BMC Geriatr. 2021 Dec 1;21(1):670. doi: 10.1186/s12877-021-02598-9.
6
Associations of amyloid and neurodegeneration plasma biomarkers with comorbidities.淀粉样蛋白和神经退行性变血浆生物标志物与共病的关联。
Alzheimers Dement. 2022 Jun;18(6):1128-1140. doi: 10.1002/alz.12466. Epub 2021 Sep 27.
7
Characterizing plasma NfL in a community-dwelling multi-ethnic cohort: Results from the HABLE study.描述居住在社区的多民族队列中的血浆 NfL:来自 HABLE 研究的结果。
Alzheimers Dement. 2022 Feb;18(2):240-250. doi: 10.1002/alz.12404. Epub 2021 Jul 26.
8
The Health & Aging Brain among Latino Elders (HABLE) study methods and participant characteristics.拉丁裔老年人健康与衰老大脑(HABLE)研究方法及参与者特征。
Alzheimers Dement (Amst). 2021 Jun 21;13(1):e12202. doi: 10.1002/dad2.12202. eCollection 2021.
9
Associations of longitudinal plasma p-tau181 and NfL with tau-PET, Aβ-PET and cognition.纵向血浆 p-tau181 和 NfL 与 tau-PET、Aβ-PET 和认知的关联。
J Neurol Neurosurg Psychiatry. 2021 Dec;92(12):1289-1295. doi: 10.1136/jnnp-2020-325537. Epub 2021 Jun 29.
10
Plasma biomarkers of Alzheimer's disease improve prediction of cognitive decline in cognitively unimpaired elderly populations.阿尔茨海默病的血浆生物标志物可改善认知未受损的老年人群认知能力下降的预测。
Nat Commun. 2021 Jun 11;12(1):3555. doi: 10.1038/s41467-021-23746-0.

阿尔茨海默病的血浆生物标志物与认知正常的多民族 HABS-HD 队列中成年人的身体功能表现结果相关。
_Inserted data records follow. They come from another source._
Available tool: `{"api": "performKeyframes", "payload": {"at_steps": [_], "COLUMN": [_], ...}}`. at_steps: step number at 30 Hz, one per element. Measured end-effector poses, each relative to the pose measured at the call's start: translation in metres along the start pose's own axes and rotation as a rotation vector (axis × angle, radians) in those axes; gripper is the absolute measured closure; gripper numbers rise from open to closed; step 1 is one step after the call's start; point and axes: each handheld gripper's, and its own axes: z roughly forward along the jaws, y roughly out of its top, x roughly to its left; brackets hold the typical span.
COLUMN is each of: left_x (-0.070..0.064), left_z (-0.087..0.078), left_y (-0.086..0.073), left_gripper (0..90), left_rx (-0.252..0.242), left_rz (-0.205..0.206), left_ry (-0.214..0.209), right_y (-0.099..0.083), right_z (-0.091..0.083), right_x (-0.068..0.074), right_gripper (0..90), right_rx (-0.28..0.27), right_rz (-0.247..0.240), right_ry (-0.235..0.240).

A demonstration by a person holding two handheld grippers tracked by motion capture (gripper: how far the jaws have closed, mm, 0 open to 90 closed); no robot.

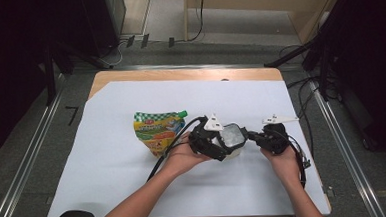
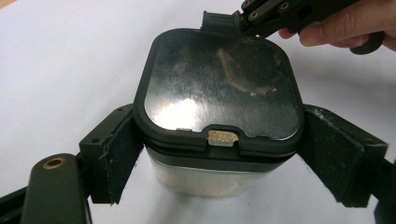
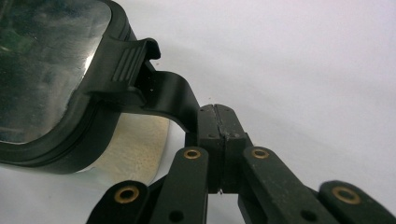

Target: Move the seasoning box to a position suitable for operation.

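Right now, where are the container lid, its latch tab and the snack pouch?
container lid (image 2: pixel 219 84), left gripper view, glossy top panel.
latch tab (image 3: pixel 128 58), right gripper view, ribbed face.
snack pouch (image 1: pixel 157 129), high view, printed front.

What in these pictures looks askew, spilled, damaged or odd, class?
Nothing is spilled or broken. The container stands upright on the white sheet, held at its sides by the left gripper. The right gripper pinches the lid's latch, which sticks outward. The lid is smudged and scratched. The pouch lies flat nearby.
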Motion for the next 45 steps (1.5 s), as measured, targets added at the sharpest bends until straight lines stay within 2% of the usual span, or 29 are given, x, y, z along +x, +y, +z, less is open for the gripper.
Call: {"api": "performKeyframes", "payload": {"at_steps": [6, 23, 26, 27, 28, 30, 32, 34, 35, 36, 37, 40, 45], "left_x": [0.0, -0.002, -0.001, -0.001, -0.001, -0.003, -0.004, -0.005, -0.006, -0.006, -0.007, -0.006, -0.004], "left_z": [-0.002, -0.006, -0.009, -0.011, -0.013, -0.015, -0.016, -0.016, -0.016, -0.016, -0.016, -0.017, -0.018], "left_y": [0.004, 0.015, 0.02, 0.021, 0.022, 0.028, 0.03, 0.034, 0.035, 0.036, 0.038, 0.043, 0.051], "left_gripper": [17.9, 18.2, 19.5, 31.9, 40.2, 41.2, 46.7, 47.0, 47.6, 54.6, 57.5, 60.5, 71.1], "left_rx": [0.01, -0.008, -0.027, -0.05, -0.066, -0.057, -0.053, -0.034, -0.033, -0.034, -0.033, -0.025, -0.024], "left_rz": [0.018, 0.039, 0.013, 0.0, -0.007, 0.019, 0.027, 0.038, 0.034, 0.03, 0.03, 0.028, 0.038], "left_ry": [0.0, 0.003, -0.036, -0.074, -0.072, -0.071, -0.071, -0.073, -0.089, -0.099, -0.103, -0.119, -0.149], "right_y": [0.0, 0.0, 0.0, 0.0, 0.0, 0.0, 0.001, 0.001, 0.0, 0.0, 0.0, 0.0, 0.0], "right_z": [0.0, 0.0, 0.0, 0.0, 0.0, -0.001, 0.0, 0.0, 0.0, 0.0, -0.001, -0.001, -0.002], "right_x": [0.0, 0.0, 0.0, 0.0, 0.0, 0.0, 0.001, 0.001, 0.0, 0.001, 0.001, 0.001, 0.003], "right_gripper": [90.0, 90.0, 90.0, 90.0, 90.0, 90.0, 90.0, 90.0, 90.0, 90.0, 90.0, 90.0, 90.0], "right_rx": [0.001, -0.002, -0.006, -0.005, -0.006, -0.009, -0.01, -0.01, -0.009, -0.006, -0.006, -0.006, -0.006], "right_rz": [0.002, 0.001, 0.0, 0.0, 0.003, 0.003, -0.002, -0.001, -0.002, 0.001, 0.0, -0.001, -0.009], "right_ry": [0.0, 0.004, 0.005, 0.005, 0.008, 0.015, 0.013, 0.015, 0.018, 0.018, 0.02, 0.023, 0.03]}}
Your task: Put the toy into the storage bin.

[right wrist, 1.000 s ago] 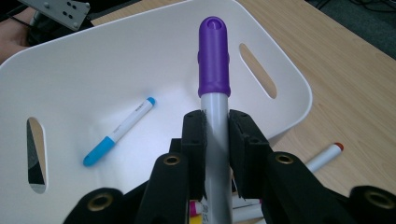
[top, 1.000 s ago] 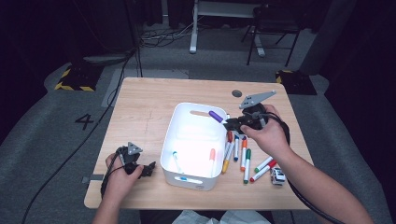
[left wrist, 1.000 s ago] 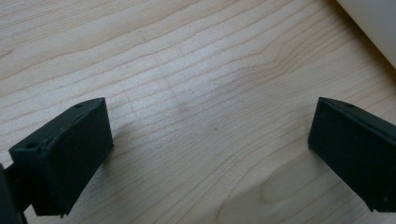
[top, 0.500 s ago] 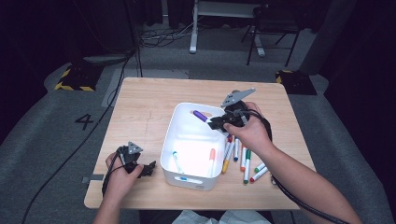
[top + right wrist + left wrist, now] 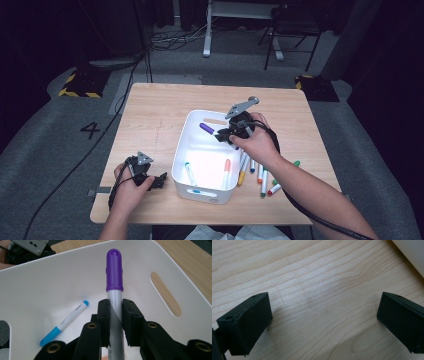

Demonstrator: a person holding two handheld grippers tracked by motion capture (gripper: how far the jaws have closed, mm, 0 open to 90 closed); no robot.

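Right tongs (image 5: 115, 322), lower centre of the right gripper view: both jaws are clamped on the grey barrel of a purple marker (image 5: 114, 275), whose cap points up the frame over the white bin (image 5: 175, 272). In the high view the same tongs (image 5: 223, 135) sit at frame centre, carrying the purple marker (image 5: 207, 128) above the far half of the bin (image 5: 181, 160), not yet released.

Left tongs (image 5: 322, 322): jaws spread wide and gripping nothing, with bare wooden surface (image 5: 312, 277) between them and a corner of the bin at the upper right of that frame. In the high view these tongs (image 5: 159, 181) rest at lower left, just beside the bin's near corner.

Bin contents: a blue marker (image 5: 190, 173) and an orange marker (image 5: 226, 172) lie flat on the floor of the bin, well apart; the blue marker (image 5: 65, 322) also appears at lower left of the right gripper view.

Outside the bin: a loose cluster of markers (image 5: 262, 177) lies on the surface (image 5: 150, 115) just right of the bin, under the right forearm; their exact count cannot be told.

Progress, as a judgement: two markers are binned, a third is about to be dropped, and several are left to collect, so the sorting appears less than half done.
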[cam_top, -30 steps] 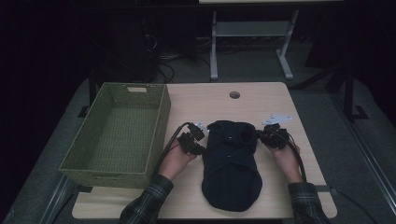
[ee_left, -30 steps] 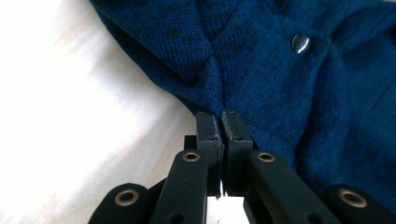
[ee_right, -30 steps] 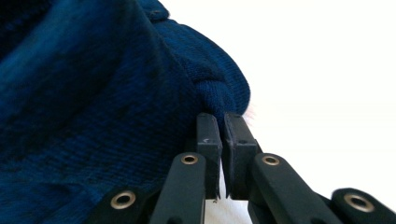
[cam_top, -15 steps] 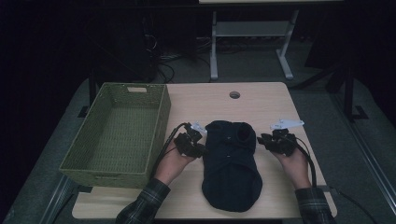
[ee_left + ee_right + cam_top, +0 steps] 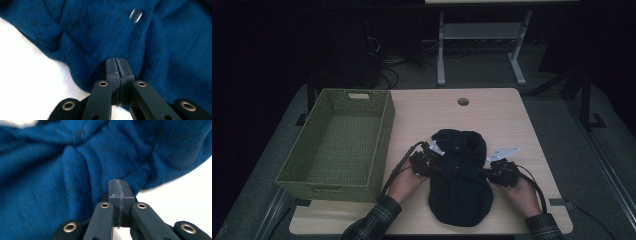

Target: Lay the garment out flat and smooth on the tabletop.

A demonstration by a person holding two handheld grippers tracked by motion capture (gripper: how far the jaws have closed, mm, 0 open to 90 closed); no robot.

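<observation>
A dark blue knitted garment (image 5: 460, 192) lies bunched on the wooden table (image 5: 497, 117), in front of the person. My left gripper (image 5: 433, 166) is at its left edge and my right gripper (image 5: 491, 173) at its right edge, both at mid-length. In the left gripper view the jaws (image 5: 117, 61) are pressed together at the edge of the blue cloth (image 5: 100, 30). The right gripper view shows the jaws (image 5: 119, 183) shut, with folds of the cloth (image 5: 62, 170) puckering toward the tips. The garment looks pinched in between the two grippers.
An empty green woven basket (image 5: 384, 132) stands on the left of the table, close to my left hand. A round cable hole (image 5: 463, 101) lies at the table's far middle. A small pale button or tag (image 5: 135, 15) sits on the cloth.
Both grippers have moved toward the person along the garment's sides, from near its top to mid-length. The garment is now drawn narrower between them.
</observation>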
Plasma Biomarkers of Alzheimer's Disease Are Associated with Physical Functioning Outcomes Among Cognitively Normal Adults in the Multiethnic HABS-HD Cohort.

机构信息

Institute for Translational Research, University of North Texas Health Science Center, Fort Worth, Texas, USA.
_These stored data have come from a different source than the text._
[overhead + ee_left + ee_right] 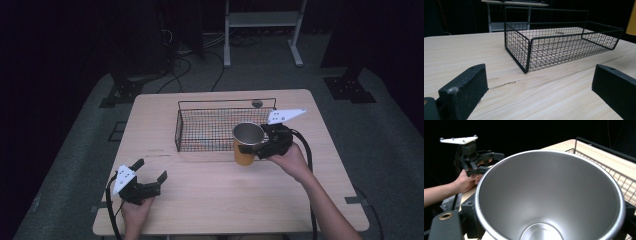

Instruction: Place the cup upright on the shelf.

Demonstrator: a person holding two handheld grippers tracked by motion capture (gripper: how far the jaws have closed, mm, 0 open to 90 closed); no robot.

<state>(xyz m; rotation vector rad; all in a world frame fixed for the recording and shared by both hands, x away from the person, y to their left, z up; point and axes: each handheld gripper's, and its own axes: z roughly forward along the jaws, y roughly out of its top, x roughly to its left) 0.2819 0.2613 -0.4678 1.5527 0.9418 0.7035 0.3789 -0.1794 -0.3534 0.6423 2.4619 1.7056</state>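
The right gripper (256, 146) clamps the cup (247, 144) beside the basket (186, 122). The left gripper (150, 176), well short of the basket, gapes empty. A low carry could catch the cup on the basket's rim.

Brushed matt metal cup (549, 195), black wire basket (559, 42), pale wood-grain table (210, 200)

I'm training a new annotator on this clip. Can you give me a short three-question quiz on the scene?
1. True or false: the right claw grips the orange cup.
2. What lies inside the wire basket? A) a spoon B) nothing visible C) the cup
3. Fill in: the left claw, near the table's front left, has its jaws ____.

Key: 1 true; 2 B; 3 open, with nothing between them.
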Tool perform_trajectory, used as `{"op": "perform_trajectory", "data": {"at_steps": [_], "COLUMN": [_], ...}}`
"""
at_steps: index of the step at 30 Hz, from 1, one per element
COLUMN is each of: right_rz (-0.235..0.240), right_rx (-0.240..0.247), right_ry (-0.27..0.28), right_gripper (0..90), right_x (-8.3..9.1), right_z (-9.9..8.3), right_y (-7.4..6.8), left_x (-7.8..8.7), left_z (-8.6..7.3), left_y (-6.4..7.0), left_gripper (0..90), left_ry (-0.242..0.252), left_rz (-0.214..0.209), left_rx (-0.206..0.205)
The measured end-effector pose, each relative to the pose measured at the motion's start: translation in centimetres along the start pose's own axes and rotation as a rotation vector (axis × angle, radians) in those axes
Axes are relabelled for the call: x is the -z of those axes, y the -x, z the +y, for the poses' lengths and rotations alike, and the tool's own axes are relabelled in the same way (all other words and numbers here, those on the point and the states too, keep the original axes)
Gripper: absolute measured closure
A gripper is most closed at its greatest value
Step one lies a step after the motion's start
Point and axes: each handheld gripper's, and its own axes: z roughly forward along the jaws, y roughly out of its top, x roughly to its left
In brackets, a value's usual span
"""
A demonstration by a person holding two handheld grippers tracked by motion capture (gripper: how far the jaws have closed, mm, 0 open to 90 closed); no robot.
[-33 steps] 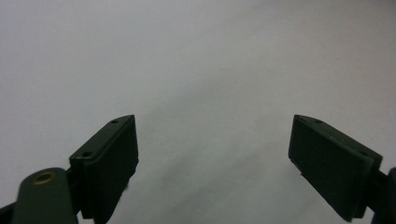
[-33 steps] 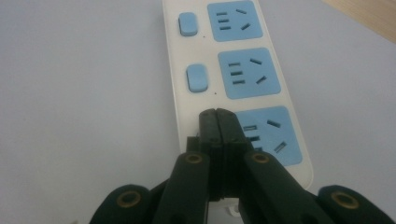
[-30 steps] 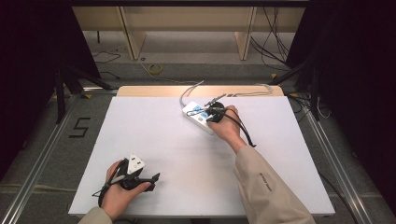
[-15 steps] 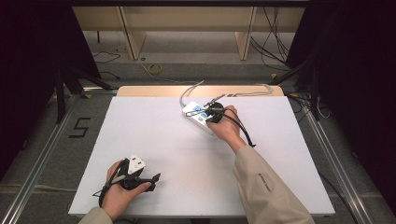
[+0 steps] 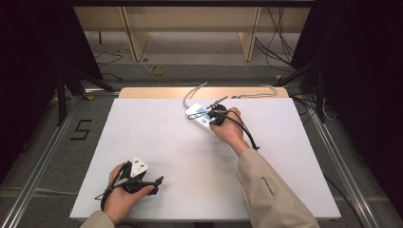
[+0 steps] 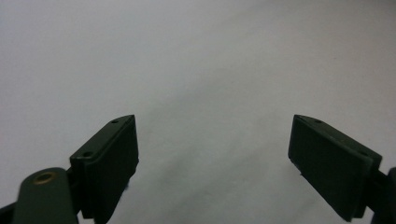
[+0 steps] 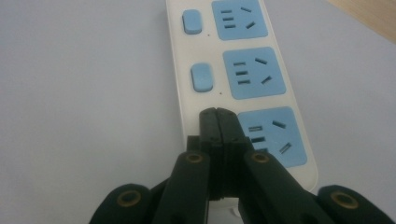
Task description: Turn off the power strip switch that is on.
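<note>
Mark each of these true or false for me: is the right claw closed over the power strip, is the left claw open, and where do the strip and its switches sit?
1. The right claw is shut, its tips over the power strip. True.
2. The left claw grips a plug. False: its jaws stand wide apart with bare white table between them.
3. The power strip has blue sockets and blue switches. True.
4. The power strip lies at the near left corner of the table. False: it lies toward the far edge, by the right hand.
5. The left hand rests near the table's front edge. True.
</note>
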Motion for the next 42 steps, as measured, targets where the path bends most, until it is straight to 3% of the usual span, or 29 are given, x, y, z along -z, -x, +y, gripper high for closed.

Department of Family Medicine, University of North Texas Health Science Center, Fort Worth, Texas, USA.

出版信息

J Gerontol A Biol Sci Med Sci. 2023 Jan 26;78(1):9-15. doi: 10.1093/gerona/glac169.
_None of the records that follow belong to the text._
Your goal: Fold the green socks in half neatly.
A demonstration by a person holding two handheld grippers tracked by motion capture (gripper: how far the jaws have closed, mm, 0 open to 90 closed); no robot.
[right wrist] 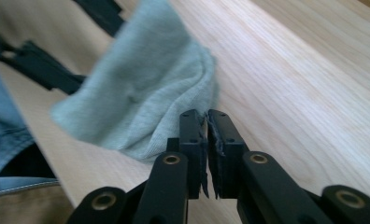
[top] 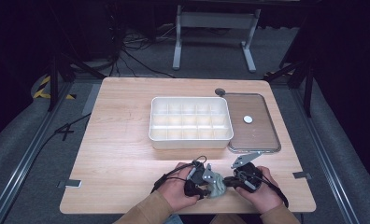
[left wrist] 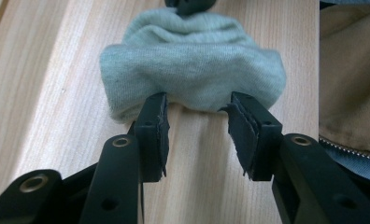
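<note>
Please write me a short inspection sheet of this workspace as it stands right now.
Surface: light wooden table, no spills seen.
Job's things: grey-green sock, bunched, at the near edge between both tongs.
Clutter: white compartment box, compartments look empty; its clear lid lies flat beside it, a small white disc on it.
Grippers: left tongs open, tips at the sock's edge; right tongs closed at the sock's edge, a pinch of fabric cannot be confirmed.
Cables: black cable loops by the left hand; more on the floor behind.
Surroundings: grey floor, white stand legs behind.
</note>
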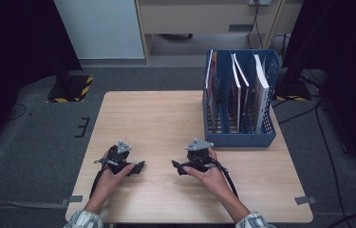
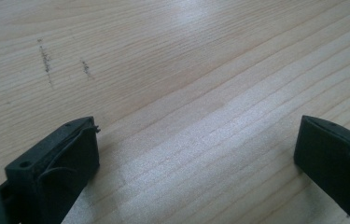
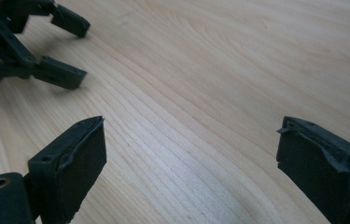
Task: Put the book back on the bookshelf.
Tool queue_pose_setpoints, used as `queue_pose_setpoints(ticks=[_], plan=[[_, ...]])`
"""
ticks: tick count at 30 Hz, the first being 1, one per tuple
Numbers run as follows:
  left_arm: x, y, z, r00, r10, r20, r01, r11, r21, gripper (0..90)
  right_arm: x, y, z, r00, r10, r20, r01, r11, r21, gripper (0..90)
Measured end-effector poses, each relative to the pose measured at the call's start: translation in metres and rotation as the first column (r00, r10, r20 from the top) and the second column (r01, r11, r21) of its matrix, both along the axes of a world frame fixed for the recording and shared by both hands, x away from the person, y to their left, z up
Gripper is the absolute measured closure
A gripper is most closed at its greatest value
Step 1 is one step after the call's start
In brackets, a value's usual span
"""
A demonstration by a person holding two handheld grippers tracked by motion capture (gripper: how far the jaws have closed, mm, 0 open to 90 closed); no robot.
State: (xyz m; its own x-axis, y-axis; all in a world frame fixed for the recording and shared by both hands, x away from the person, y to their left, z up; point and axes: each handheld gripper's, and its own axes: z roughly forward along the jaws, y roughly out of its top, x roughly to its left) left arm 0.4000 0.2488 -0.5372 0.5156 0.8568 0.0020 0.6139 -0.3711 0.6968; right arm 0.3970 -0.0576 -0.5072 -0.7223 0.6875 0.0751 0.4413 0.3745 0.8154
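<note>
Left gripper [image 1: 140, 166]: rested low on the near left part of the table, in the person's left hand [image 1: 114, 176]; its jaws stood wide apart with nothing between them, pointing inward toward the other gripper. In its own view bare wood lay between the two black jaws.
Right gripper [image 1: 177, 166]: sat on the near middle of the table in the person's right hand [image 1: 209, 175], jaws spread wide and empty, pointing back at the left one. In its own view the left gripper [image 3: 46, 46] showed at the upper left, near but not touching.
Gap between grippers: a short stretch of bare tabletop, tips facing each other.
Table [image 1: 156, 118]: light wood, with a few small dark scuff marks [image 2: 46, 60] ahead of the left gripper.
File rack [image 1: 239, 137]: blue, perforated, standing upright at the far right of the table, just beyond the right hand and apart from it.
Rack contents: books or magazines [image 1: 261, 90] stood on edge in its slots, one at the left wall, a pair leaning in the middle, one thicker with a white edge at the right.
Floor [image 1: 33, 137]: grey carpet around the table, cables trailing at the right.
</note>
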Motion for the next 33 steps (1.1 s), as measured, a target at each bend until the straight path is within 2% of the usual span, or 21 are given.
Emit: queue_pose_setpoints(ticks=[8, 16, 21, 24, 29, 33], plan=[[0.000, 0.000, 0.000, 1.0000, 0.000, 0.000, 0.000, 1.0000, 0.000, 0.0, 0.010, -0.001, -0.012, 0.9987, -0.033, -0.039, 0.031, 0.999, -0.043, 9.2], [0.000, 0.000, 0.000, 1.0000, -0.002, 0.000, 0.002, 1.0000, 0.000, 0.0, 0.011, 0.001, -0.021, 0.9971, -0.047, -0.061, 0.042, 0.997, -0.069, 9.2], [0.000, 0.000, 0.000, 1.0000, -0.002, 0.000, 0.002, 1.0000, 0.000, 0.0, 0.012, 0.002, -0.025, 0.9967, -0.057, -0.058, 0.052, 0.995, -0.085, 9.2], [0.000, 0.000, 0.000, 1.0000, -0.001, 0.000, 0.001, 1.0000, 0.000, 0.0, 0.012, 0.004, -0.028, 0.9954, -0.062, -0.073, 0.055, 0.993, -0.103, 9.1], [0.000, 0.000, 0.000, 1.0000, -0.002, 0.000, 0.002, 1.0000, 0.000, 0.0, 0.011, 0.008, -0.032, 0.9969, -0.056, -0.055, 0.047, 0.986, -0.162, 7.8], [0.000, 0.000, 0.000, 1.0000, -0.003, 0.000, 0.003, 1.0000, 0.000, 0.0, 0.010, 0.009, -0.032, 0.9966, -0.059, -0.057, 0.049, 0.986, -0.161, 7.5]])
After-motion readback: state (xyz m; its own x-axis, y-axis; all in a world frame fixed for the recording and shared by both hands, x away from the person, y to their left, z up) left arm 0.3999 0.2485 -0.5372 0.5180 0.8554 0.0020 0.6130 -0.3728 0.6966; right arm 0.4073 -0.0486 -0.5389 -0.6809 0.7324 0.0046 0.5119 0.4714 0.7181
DOI:10.1093/gerona/glac169
PMID:35980599
原文链接:https://pmc.ncbi.nlm.nih.gov/articles/PMC9879752/
Abstract

In this study, we examined the link between plasma Alzheimer's disease (AD) biomarkers and physical functioning outcomes within a community-dwelling, multiethnic cohort. Data from 1 328 cognitively unimpaired participants (n = 659 Mexican American and n = 669 non-Hispanic White) from the ongoing Health & Aging Brain Study-Health Disparities (HABS-HD) cohort were examined. Plasma AD biomarkers (amyloid beta [Aβ]40, Aβ42, total tau [t-tau], and neurofilament light chain [NfL]) were assayed using the ultra-sensitive Simoa platform. Physical functioning measures were the Timed Up and Go (TUG) and the Short Physical Performance Battery (SPPB). Cross-sectional linear regression analyses revealed that plasma Aβ 40 (p < .001), Aβ 42 (p = .003), and NfL (p < .001) were each significantly associated with TUG time in seconds. Plasma Aβ 40 (p < .001), Aβ 42 (p < .001), t-tau (p = .002), and NfL (p < .001) were each significantly associated with SPPB Total Score. Additional analyses demonstrate that the link between plasma AD biomarkers and physical functioning outcomes were strongest among Mexican Americans. Plasma AD biomarkers are receiving a great deal of attention in the literature and are now available clinically including use in clinical trials. The examination of AD biomarkers and physical functioning may allow for the development of risk profiles, which could stratify a person's risk for neurodegenerative diseases, such as AD, based on plasma AD biomarkers, physical functioning, ethnicity, or a combination of these measures prior to the onset of cognitive impairment.

摘要

在这项研究中,我们在一个居住在社区的、多种族队列中研究了血浆阿尔茨海默病 (AD) 生物标志物与身体功能结果之间的联系。检查了正在进行的健康与衰老大脑研究-健康差异 (HABS-HD) 队列中 1328 名认知正常的参与者的数据(n=659 名墨西哥裔美国人和 n=669 名非西班牙裔白人)。使用超灵敏 Simoa 平台检测血浆 AD 生物标志物(Aβ40、Aβ42、总 tau [t-tau] 和神经丝轻链 [NfL])。身体功能测量包括计时起立行走 (TUG) 和简短身体表现电池 (SPPB)。横断面线性回归分析显示,血浆 Aβ40(p<0.001)、Aβ42(p=0.003)和 NfL(p<0.001)与 TUG 时间(秒)均呈显著相关。血浆 Aβ40(p<0.001)、Aβ42(p<0.001)、t-tau(p=0.002)和 NfL(p<0.001)与 SPPB 总评分均呈显著相关。进一步的分析表明,血浆 AD 生物标志物与身体功能结果之间的联系在墨西哥裔美国人中最强。血浆 AD 生物标志物在文献中受到极大关注,现在临床上也可以获得,包括在临床试验中使用。AD 生物标志物和身体功能的检查可以允许开发风险概况,这可以根据血浆 AD 生物标志物、身体功能、种族或这些措施的组合,在认知障碍发生之前,对一个人患神经退行性疾病(如 AD)的风险进行分层。